Friends,

I wanted to share something from the OD World Summit that took place in 
Budapest last week - http://www.odworldsummit.org.  I was honored to be asked 
to do a "master class" on OST and to be part of an opening plenary to bring an 
OST perspective.

The others speaking were:
* Sandra Janoff on Future Search
* Diana Whitney on Appreciative Inquiry
* Janet Fiero on America Speaks/Twentieth Century Town Hall
* John Nkum  on the Gestalt approach to Organization Development
* Joseph Melnick on Gestalt, the Cape Code model
* Sari van Poelje on Transactional Analysis
* Bo Gyllenpalm on the World Cafe

We were each asked to speak to the question:
What are the three most important ways that our practice (e.g., 
OST/self-organizing) has influenced the field?

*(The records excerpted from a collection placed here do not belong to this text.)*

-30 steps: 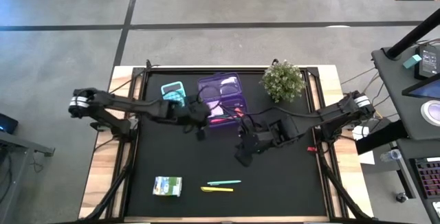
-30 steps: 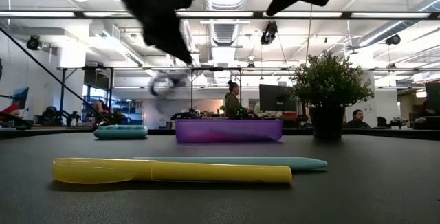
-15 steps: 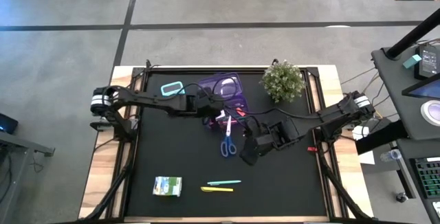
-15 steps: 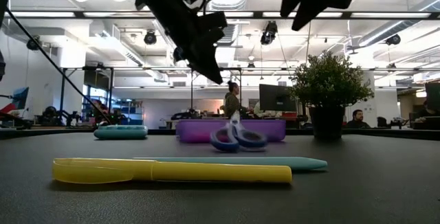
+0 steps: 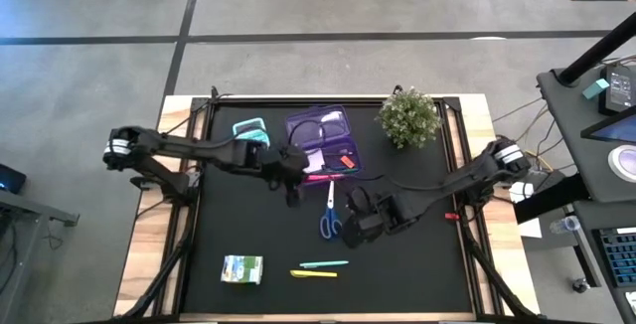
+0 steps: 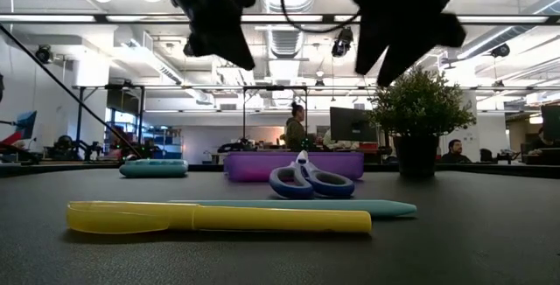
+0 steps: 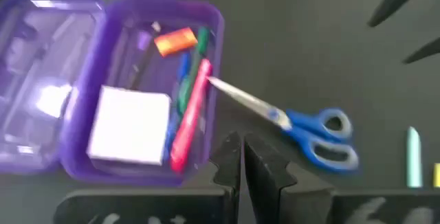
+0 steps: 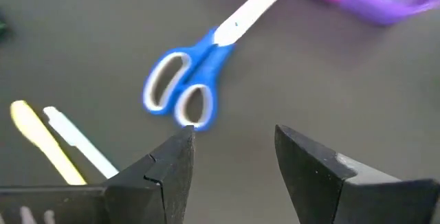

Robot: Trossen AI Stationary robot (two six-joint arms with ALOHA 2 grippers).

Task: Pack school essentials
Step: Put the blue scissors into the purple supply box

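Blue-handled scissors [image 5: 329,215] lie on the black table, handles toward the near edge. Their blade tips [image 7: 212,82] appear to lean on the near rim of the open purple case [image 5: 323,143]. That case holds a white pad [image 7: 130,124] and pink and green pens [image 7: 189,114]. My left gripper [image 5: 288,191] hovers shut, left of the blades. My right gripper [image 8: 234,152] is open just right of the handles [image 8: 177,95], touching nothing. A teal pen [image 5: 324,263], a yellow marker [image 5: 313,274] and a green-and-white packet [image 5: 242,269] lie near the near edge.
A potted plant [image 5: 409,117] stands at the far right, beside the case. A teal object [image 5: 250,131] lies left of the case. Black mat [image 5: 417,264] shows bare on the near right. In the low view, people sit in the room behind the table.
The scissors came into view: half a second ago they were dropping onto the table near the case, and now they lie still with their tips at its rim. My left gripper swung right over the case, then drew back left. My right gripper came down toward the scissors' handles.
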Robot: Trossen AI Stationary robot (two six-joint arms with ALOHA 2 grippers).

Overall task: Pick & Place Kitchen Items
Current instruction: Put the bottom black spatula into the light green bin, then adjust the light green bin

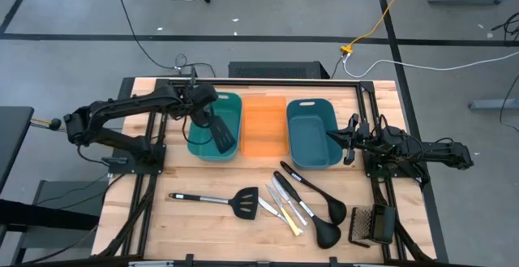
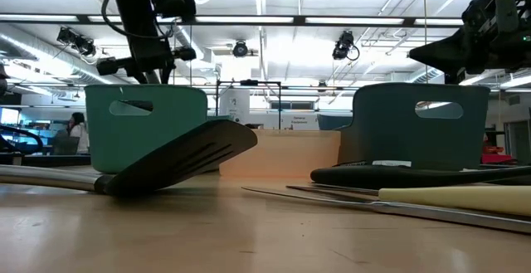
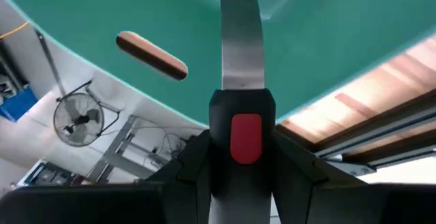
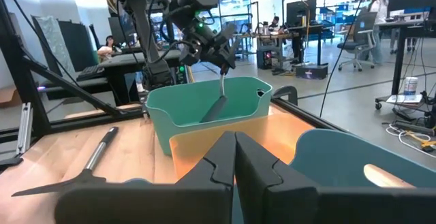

I tried to send my thoughts to the OS list for comment before the event.  For 
some reason, the message wouldn't go through.  So instead, I'll tell you what I 
chose to say about OST:

Open Space Technology made explicit the notion that everything is 
self-organizing.  OST offers a pathway for productively working with the 
dynamics of self-organization.

OST re-defines the role of the facilitator.  No longer the expert in the front 
of the room, but “totally present and completely invisible”.  Rather than a 
facilitator who intervenes, the OST practitioner opens a welcoming space for 
self-organization to emerge.

OST provides a profound invitation to people to work from passion and 
responsibility.  Or, as I usually say it, to take responsibility for what they 
love.  Not just during an OS event, but as a life practice, when we pay 
attention to passion and responsibility, the good of the individual and the 
good of the collective are both served.  This seems a contradiction.  Some have 
told me that they thought this behavior was selfish. Just the opposite is true. 
 It takes people to a deeper place.  When we operate by taking responsibility 
for what we love, we touch the part of us that connects to a deeper stream from 
which we all draw. In practice, when we each bring our full-voiced selves, a 
differentiation occurs from which novel patterns that draw from all facets of a 
system emerge. In the process, individual passion helps us discover our fit as 
a greater whole.

All in all, ODWS was great fun - about 350 people from 30 countries.